Quello tributato dal mensile diretto da Cesare Cavalleri è un riconoscimento “naturale”, e non il primo, ad un personaggio, come Corti, che ha collaborato per oltre trent’anni a Studi Cattolici, ed ha scritto molti libri per le edizioni che pubblicano la stessa rivista milanese, cioè Ares, che ha curato anche l’Opera omnia dell’autore de Il cavallo rosso. Il quaderno dedicato a Eugenio Corti si apre con la pubblicazione integrale della relazione che Cesare Cavalleri ha svolto nel convegno che gli studenti universitari di Bologna hanno dedicato a Corti il 15 maggio scorso. Segue un altro interessante testo, questa volta “postumo”, a firma dell’editore e scrittore serbo naturalizzato svizzero Vladimir Dimitrijevic che, in L’avventura di Eugenio Corti in Francia, ripercorre la fortuna dello scrittore cattolico in un Paese difficile come quello della laicité.

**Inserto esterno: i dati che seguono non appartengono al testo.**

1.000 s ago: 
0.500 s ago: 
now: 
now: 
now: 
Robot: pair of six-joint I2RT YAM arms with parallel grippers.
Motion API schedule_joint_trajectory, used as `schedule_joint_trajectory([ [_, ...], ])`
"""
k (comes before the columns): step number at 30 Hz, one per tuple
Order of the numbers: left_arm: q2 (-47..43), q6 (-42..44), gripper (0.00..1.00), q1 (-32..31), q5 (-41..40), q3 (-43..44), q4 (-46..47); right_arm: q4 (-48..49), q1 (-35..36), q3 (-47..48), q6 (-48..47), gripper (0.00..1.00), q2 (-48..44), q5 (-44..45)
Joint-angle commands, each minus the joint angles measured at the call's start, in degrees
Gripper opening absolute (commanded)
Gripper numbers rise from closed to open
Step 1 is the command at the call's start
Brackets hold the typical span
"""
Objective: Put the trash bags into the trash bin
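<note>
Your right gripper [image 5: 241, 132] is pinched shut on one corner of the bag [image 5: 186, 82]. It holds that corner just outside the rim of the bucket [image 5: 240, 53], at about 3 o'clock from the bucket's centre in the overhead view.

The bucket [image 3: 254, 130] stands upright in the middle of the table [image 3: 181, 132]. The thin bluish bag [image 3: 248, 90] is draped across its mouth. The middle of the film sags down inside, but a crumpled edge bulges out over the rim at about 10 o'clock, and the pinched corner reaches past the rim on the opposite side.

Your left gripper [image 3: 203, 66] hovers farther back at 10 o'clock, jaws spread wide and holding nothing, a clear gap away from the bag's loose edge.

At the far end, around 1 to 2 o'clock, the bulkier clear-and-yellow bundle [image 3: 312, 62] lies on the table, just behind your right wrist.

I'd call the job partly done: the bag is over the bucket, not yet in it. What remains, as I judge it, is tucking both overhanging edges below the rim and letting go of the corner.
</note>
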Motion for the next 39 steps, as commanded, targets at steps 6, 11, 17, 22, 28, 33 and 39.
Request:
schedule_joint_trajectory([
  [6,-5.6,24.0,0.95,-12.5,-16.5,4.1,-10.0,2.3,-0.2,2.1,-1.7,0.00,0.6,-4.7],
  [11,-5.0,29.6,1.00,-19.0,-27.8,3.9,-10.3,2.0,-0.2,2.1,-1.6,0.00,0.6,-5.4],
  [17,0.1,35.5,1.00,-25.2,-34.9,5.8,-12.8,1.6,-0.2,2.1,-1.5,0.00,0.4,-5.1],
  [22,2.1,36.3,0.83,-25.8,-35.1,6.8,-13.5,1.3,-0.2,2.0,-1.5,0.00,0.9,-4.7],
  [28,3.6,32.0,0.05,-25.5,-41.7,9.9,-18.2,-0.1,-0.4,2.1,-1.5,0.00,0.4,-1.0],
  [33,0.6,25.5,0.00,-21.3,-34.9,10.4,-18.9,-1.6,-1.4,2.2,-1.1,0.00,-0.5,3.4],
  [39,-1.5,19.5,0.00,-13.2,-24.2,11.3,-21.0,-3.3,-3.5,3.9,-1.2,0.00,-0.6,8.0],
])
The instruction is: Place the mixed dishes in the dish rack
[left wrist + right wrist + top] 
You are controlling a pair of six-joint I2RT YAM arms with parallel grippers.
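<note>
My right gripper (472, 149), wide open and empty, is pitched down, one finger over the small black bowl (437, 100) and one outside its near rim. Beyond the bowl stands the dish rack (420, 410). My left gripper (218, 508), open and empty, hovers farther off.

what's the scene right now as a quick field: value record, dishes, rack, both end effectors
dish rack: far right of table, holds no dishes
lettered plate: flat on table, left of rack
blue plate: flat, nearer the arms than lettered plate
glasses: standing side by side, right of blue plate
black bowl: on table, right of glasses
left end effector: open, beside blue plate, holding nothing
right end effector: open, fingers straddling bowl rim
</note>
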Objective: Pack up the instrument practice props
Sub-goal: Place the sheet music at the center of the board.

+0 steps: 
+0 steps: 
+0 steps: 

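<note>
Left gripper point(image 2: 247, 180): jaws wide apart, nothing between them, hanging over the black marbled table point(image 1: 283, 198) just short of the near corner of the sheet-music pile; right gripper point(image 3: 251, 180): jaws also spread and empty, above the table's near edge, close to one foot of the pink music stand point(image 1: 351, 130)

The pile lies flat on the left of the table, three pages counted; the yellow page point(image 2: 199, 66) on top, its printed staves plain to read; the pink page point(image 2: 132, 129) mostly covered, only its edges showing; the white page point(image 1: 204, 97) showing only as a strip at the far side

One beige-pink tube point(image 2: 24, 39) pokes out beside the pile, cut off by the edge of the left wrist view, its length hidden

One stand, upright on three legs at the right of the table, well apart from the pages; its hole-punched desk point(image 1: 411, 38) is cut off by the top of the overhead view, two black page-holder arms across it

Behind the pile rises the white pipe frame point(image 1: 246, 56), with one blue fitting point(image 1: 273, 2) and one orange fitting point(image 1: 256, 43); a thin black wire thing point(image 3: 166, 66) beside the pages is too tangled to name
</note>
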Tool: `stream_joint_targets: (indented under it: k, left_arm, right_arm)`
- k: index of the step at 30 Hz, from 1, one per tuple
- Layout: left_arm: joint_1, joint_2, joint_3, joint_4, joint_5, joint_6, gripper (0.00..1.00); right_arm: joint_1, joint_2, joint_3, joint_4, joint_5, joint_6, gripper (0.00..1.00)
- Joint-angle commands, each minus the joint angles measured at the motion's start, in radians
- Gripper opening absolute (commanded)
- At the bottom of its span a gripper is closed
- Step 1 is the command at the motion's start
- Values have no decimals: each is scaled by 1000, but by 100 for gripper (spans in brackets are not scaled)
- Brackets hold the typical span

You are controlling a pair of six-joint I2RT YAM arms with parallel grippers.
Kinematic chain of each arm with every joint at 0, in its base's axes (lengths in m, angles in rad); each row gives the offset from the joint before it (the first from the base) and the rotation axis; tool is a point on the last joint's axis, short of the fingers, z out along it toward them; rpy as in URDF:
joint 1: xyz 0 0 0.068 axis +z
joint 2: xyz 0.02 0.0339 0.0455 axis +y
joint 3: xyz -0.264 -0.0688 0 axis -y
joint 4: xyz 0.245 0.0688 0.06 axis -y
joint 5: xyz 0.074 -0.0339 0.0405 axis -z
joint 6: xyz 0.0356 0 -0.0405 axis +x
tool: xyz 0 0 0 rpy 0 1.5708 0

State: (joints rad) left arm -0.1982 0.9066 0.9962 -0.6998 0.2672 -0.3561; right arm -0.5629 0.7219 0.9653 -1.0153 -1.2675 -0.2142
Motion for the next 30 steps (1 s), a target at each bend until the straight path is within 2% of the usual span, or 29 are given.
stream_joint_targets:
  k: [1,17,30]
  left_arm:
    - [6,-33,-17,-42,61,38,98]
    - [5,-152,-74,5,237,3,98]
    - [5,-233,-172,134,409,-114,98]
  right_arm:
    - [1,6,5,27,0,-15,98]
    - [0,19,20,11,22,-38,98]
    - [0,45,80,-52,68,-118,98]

Peter Milward, lo studioso gesuita che ha propiziato la traduzione giapponese del Cavallo rosso, nel suo contributo “Il Cavallo rosso” nel Paese del Sol Levante, ne traccia un inedito paragone shakespeariano. In un’intervista concessa ad Alessandro Rivali, Vanda Corti, moglie inseparabile dello scrittore, ne rivela insospettati lati umani, che emergono anche da una toccante ed inedita lettera che lo Eugenio Corti indirizzò a Vanda nel 1993, quasi un testamento spirituale. Il quaderno si conclude quindi con i contributi di Paola Scaglione, biografa di Corti, che ne restituisce un ritratto letterario ed amicale e, infine, Maria Gaspari, che narra la propria esperienza e si fa in qualche modo portavoce dell’affetto e della gratitudine di tutti i milioni di lettori del grande Autore.

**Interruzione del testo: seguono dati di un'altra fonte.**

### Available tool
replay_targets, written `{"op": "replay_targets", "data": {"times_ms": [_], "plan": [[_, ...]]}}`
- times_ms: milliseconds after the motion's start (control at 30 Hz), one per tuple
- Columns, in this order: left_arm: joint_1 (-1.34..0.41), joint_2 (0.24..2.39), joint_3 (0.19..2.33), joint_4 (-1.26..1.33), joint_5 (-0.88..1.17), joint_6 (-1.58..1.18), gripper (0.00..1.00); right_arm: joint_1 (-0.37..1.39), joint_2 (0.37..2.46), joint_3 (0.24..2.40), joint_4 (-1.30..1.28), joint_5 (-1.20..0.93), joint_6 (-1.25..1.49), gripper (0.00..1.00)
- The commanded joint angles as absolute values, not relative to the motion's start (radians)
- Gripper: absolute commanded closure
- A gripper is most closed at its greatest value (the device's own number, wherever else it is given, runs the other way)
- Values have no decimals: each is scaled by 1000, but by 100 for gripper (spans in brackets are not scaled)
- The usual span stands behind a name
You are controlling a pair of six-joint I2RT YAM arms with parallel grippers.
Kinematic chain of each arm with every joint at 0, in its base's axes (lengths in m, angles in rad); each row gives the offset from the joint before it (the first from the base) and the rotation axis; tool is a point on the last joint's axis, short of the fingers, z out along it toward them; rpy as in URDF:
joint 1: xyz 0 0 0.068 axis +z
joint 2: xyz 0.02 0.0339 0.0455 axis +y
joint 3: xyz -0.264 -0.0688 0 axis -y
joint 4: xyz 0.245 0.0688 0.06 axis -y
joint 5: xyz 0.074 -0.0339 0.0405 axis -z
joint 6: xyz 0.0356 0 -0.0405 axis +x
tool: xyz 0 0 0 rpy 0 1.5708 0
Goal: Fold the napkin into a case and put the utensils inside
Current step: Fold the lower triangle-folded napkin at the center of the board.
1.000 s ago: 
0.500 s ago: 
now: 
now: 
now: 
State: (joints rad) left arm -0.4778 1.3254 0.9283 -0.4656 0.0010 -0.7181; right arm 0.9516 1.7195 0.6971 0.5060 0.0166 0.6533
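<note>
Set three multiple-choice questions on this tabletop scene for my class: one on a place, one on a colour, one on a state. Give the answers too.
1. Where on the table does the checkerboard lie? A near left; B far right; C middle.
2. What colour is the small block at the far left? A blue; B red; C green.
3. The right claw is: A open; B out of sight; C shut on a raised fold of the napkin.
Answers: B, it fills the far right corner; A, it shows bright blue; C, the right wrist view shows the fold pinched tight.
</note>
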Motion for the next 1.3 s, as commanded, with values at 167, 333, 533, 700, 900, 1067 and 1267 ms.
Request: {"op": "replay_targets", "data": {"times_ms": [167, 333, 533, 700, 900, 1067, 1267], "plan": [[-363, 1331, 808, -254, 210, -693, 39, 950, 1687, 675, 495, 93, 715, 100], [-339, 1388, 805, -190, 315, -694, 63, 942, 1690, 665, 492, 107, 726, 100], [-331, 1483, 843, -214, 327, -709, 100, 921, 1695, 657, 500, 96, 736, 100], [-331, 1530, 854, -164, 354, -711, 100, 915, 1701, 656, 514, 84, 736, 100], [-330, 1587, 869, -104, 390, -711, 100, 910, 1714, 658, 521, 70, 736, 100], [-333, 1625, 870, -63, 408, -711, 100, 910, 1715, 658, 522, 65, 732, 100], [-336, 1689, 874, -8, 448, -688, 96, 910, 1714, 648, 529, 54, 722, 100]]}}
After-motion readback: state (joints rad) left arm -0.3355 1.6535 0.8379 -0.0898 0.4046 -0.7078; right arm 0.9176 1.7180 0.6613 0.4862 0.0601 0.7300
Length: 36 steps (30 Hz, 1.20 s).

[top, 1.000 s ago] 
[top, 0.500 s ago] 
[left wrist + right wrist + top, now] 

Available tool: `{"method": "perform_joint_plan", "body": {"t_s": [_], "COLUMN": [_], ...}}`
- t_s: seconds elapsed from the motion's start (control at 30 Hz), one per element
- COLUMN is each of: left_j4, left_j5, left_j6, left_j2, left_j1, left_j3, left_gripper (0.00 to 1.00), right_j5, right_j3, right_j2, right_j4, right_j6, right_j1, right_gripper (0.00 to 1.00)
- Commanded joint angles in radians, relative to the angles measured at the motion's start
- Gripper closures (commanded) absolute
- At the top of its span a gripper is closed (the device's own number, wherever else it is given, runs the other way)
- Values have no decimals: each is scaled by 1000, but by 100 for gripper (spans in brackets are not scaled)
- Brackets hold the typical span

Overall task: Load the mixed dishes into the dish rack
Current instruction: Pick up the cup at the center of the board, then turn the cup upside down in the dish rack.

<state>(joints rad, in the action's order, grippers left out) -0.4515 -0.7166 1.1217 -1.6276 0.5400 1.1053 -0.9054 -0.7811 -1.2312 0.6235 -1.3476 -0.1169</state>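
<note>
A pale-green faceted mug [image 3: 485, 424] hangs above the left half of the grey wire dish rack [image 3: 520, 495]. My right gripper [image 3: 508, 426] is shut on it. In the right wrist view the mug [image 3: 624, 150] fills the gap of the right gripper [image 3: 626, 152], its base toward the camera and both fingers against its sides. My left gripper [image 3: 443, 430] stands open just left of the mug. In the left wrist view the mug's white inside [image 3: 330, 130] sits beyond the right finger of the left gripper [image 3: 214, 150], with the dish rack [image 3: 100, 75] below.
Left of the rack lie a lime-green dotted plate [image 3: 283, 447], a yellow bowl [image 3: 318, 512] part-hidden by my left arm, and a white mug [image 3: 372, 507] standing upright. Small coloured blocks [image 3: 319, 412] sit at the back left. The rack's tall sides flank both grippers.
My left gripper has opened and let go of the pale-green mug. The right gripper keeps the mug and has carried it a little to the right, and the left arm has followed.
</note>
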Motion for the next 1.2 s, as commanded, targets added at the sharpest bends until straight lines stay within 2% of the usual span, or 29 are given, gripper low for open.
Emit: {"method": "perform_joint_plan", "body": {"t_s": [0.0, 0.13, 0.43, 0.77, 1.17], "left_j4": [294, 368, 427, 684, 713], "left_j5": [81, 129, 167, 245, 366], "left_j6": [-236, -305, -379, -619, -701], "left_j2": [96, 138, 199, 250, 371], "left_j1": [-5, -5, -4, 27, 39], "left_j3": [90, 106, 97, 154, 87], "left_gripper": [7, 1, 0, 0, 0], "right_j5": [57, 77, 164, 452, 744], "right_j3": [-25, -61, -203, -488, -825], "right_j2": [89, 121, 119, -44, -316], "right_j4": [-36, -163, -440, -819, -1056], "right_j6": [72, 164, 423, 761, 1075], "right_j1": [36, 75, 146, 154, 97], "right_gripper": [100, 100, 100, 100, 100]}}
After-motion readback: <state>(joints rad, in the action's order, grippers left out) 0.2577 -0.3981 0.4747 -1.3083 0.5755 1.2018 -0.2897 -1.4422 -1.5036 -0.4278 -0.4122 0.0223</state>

In effetti, Corti è fra gli scrittori cattolici più letti in un secolo anti-cristiano come il Novecento. Delle cui “ideologie assassine” si fa ineguagliabile testimone nel Cavallo rosso, pubblicato per la prima volta nel 1983, nel quale rievoca la storia, parzialmente autobiografica (è stato sottotenente nell’Armir, l’armata italiana in Russia, prestando servizio in quel fronte fra il 1942 e il 43), della generazione sopravvissuta alla seconda guerra mondiale. Negli ultimi anni di vita Corti si era visto riconoscere i suoi meriti da parte del mondo culturale e cattolico italiano che, nel 2011, a seguito dell’approvazione di una mozione da parte del Consiglio della Regione Lombardia, lo aveva candidato al Premio Nobel per la letteratura. Un comitato promotore, diretto fra gli altri dall’allora vescovo di san Marino-Montefeltro monsignor Luigi Negri, aveva infatti consegnato agli Accademici di Svezia oltre 8 mila firme che però non gli bastarono per ricevere il riconoscimento internazionale, assegnato in quell’anno allo scrittore svedese Tomas Tranströmer.

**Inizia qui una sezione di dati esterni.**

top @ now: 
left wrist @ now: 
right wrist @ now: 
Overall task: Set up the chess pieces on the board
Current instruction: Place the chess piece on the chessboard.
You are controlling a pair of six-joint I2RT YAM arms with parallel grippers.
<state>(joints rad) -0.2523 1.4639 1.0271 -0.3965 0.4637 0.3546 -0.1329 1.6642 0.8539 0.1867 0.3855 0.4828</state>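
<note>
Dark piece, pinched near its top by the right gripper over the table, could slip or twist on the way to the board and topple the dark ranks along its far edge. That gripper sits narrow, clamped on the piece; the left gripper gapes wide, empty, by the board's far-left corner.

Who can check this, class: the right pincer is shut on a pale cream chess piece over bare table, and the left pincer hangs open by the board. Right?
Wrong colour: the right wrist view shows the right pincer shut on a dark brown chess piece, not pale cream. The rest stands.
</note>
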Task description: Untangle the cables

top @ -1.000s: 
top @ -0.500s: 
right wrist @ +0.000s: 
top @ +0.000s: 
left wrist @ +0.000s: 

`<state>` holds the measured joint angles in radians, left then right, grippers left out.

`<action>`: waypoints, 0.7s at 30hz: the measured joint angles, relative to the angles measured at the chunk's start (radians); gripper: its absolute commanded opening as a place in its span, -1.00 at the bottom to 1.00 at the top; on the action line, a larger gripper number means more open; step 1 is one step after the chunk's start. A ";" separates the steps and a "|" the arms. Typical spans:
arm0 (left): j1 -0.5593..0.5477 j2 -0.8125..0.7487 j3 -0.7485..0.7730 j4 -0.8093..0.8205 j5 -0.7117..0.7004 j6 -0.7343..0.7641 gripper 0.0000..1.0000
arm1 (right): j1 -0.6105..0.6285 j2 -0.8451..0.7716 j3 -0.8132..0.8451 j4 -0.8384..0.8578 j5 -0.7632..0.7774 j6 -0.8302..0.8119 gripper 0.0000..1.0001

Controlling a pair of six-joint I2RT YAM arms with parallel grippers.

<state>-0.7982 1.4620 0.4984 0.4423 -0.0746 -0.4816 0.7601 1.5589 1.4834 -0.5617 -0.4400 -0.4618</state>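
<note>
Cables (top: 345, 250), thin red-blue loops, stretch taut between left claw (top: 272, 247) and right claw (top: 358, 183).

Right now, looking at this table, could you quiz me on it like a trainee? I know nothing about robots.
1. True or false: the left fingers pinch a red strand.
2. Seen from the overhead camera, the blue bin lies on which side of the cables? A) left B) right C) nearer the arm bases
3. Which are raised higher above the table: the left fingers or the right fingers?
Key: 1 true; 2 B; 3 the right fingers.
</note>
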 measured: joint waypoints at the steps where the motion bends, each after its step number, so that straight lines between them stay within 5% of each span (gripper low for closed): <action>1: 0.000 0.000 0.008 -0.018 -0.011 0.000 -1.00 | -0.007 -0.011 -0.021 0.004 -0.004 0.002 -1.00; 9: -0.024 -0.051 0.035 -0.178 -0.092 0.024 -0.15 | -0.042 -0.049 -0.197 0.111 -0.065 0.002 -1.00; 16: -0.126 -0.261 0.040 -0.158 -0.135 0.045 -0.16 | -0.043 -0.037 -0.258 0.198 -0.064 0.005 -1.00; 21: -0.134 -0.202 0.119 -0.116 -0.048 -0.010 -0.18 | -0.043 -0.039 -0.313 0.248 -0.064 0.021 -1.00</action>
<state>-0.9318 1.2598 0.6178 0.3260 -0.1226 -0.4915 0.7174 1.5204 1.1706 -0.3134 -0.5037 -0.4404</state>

Come ha scritto Cavalleri nella sua relazione su Corti, accostarsi alla letteratura, al romanzo ed alla saggistica di questo grande autore del Novecento significa incontrare in maniera del tutto particolare la sua personalità, la sua testimonianza ed il suo insegnamento. Accostarsi al suo capolavoro, aggiunge il direttore di Studi Cattolici, significa incontrare Eugenio Corti che si riversa del tutto, come uomo, come scrittore ed anche come cristiano nella narrazione. Il pensiero redatto nella forma di libro diventa quindi per Corti vita vissuta e dovere interiore. Aggiunge infatti Cavalleri: «Noi sogniamo, per così dire, il sogno dell’autore e, nel caso di Corti, questo sogno è veritiero, coinvolgente, incessante perché Il Cavallo rosso è un romanzo di più di mille pagine costruito magistralmente con piccoli stacchi, brevi sequenze e quando si comincia a leggerlo non ci si stacca più. E il lettore pensa con il pensiero dell’autore. Chi è, dunque, l’autore che conosciamo attraverso la lettura del Cavallo rosso? È un ragazzo di vent’anni che sceglie di andare a combattere in Russia per conoscere di persona il comunismo e tutto un mondo che aveva solo intuito attraverso i discorsi, la propaganda, i libri. Voleva verificare di persona. Lì ha conosciuto non soltanto il comunismo e il nazismo: ha incontrato persone, il popolo russo, isole di bontà nelle situazioni più atroci. C’è molto male in questo romanzo: non manca nulla della realtà, non è una narrazione edulcorata, descrive scene tremende perché la guerra è anche e soprattutto questo, e la realtà è fatta di verità».